## Information provided
..............................
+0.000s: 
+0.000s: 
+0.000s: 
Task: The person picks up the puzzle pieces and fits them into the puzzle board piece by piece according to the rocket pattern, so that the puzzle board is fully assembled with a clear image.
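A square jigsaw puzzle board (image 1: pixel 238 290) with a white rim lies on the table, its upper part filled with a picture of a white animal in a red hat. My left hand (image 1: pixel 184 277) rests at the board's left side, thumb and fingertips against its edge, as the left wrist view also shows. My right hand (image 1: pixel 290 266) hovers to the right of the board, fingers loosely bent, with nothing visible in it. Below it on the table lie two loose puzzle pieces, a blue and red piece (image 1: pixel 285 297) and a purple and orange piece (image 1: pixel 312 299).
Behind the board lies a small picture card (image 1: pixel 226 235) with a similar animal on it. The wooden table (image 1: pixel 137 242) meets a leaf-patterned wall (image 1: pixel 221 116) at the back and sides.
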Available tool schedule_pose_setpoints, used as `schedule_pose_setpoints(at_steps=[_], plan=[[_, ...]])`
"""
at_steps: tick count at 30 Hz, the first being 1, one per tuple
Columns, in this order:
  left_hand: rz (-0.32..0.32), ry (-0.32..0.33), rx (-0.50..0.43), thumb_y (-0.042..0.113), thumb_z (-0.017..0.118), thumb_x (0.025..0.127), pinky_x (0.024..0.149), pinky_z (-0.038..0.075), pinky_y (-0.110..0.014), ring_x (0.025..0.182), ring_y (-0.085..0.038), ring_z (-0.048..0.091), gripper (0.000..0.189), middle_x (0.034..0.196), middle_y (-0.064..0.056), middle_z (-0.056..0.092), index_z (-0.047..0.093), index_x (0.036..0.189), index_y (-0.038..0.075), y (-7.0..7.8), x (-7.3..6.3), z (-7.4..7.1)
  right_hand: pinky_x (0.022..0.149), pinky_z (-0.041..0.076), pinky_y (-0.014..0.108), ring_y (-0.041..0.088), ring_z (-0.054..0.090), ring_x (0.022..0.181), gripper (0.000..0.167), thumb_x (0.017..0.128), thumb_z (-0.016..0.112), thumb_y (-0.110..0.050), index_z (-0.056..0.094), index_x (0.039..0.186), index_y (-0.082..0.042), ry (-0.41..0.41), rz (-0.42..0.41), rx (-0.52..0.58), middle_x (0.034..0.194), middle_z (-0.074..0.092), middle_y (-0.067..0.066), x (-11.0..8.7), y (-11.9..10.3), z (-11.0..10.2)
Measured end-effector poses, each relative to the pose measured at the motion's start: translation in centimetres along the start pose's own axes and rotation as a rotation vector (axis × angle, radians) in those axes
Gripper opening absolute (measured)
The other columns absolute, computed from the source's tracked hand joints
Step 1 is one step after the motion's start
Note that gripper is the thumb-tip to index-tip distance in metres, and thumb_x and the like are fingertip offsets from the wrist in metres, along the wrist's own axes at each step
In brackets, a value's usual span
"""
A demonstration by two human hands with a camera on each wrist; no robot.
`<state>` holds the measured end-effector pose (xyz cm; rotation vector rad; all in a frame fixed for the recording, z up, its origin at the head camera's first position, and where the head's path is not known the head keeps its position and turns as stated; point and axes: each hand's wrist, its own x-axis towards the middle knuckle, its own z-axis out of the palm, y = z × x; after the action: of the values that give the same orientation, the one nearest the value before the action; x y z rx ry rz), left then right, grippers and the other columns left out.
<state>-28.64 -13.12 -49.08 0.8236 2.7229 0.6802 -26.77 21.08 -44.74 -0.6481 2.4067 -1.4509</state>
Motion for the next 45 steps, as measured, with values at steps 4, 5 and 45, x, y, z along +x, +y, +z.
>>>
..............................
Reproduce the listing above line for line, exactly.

+0.000s: 
+0.000s: 
+0.000s: 
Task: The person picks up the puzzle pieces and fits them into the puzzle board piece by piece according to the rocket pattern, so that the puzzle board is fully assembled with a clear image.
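A square jigsaw puzzle board (image 1: pixel 238 290) with a white rim lies on the table, its upper part filled with a picture of a white animal in a red hat. My left hand (image 1: pixel 184 277) rests at the board's left side, thumb and fingertips against its edge, as the left wrist view also shows. My right hand (image 1: pixel 290 266) hovers to the right of the board, fingers loosely bent, with nothing visible in it. Below it on the table lie two loose puzzle pieces, a blue and red piece (image 1: pixel 285 297) and a purple and orange piece (image 1: pixel 312 299).
Behind the board lies a small picture card (image 1: pixel 226 235) with a similar animal on it. The wooden table (image 1: pixel 137 242) meets a leaf-patterned wall (image 1: pixel 221 116) at the back and sides.
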Available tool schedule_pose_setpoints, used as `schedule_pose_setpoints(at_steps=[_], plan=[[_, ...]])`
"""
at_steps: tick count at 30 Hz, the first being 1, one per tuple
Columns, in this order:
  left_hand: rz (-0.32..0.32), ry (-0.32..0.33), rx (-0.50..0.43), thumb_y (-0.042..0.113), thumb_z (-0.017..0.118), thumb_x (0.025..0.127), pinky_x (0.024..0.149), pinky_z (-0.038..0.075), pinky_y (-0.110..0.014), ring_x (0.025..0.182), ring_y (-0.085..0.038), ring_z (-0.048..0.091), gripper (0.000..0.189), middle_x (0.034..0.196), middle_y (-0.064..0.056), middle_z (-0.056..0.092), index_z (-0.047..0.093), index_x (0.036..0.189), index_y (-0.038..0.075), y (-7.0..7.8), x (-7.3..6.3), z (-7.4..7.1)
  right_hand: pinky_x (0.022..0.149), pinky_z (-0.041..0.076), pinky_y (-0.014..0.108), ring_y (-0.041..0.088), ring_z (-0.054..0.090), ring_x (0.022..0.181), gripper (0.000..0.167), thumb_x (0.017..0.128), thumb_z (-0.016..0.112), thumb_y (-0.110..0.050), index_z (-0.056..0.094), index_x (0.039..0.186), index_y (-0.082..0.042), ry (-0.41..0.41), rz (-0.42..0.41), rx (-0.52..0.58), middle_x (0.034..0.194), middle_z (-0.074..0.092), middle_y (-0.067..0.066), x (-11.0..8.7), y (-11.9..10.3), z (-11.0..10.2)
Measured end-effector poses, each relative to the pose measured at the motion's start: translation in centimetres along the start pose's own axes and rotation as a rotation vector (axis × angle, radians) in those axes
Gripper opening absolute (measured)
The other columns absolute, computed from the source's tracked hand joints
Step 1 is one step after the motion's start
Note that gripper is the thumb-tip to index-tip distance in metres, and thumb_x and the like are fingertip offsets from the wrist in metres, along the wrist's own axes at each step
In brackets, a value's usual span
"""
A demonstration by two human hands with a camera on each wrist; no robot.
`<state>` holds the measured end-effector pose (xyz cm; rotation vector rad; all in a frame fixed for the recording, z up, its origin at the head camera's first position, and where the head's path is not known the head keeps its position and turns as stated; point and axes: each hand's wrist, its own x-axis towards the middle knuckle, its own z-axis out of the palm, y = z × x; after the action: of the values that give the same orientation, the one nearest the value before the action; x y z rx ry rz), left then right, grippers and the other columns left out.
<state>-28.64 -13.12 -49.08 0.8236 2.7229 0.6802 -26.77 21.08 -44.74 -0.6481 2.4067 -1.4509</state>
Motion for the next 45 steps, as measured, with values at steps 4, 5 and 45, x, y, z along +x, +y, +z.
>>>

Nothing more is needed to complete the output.